Designing a New Pareto Frontier.


The company is building inference systems that push the Pareto frontier for frontier AI workloads, including trillion-parameter MoEs, long-context models, and agentic systems. This requires deep co-design across chips, packages, PCBs, cooling systems, interconnects, and cluster software.


Two key architectural breakthroughs underpin this approach:


Low Voltage Inference (LVI):


Traditional AI accelerators are constrained by thermal limits, where higher FLOPs utilization leads to throttling and reduced sustained throughput. LVI addresses this by operating key compute blocks at significantly lower voltage, enabling higher FLOPs density and sustaining over 80% of peak compute without thermal throttling. Achieving this requires end-to-end co-design, spanning circuit design, scheduling, power delivery, packaging, and cooling systems.


Cluster Scale Memory (CSM):


To overcome memory and interconnect bottlenecks in current HBM-based systems, CSM introduces a low-latency shared memory architecture across the cluster.
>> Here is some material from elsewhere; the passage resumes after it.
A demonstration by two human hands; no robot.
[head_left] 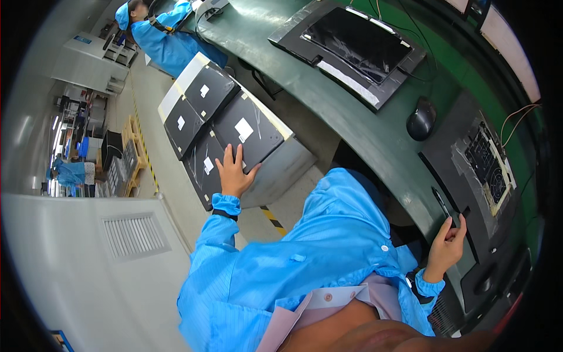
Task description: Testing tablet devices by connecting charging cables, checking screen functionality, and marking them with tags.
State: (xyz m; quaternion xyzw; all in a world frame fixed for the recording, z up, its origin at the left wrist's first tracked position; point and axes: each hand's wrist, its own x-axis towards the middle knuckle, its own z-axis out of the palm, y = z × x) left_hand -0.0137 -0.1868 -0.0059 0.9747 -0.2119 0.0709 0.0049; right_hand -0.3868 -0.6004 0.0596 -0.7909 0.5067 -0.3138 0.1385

This hybrid HBM/SRAM approach enables higher capacity while significantly reducing memory access latency, improving both throughput and responsiveness for inference workloads.


These systems are being developed in close collaboration with leading AI companies, cloud providers, and hyperscalers. The company has validated rack-scale systems in representative data center environments and simulated production-scale workloads using real traffic patterns, supported by distributed engineering teams working closely with supply-chain partners globally.


Getting to Gigawatt Scale.


Early customer testing shows strong performance across throughput, latency, and power efficiency for inference workloads. The company plans to share additional performance and roadmap updates over the coming months.


First rack systems are scheduled to ship this summer, with production already underway to fulfill more than $1B in customer contracts. To support continuous development and deployment cycles, the company has established a Taiwan manufacturing facility, along with a data center, test environment, and NPI prototyping lab in its San Jose office.


The organization is structured for vertical integration at gigawatt scale, co-locating chip designers, inference engineers, thermal specialists, and systems teams to accelerate iteration across the full hardware and software stack.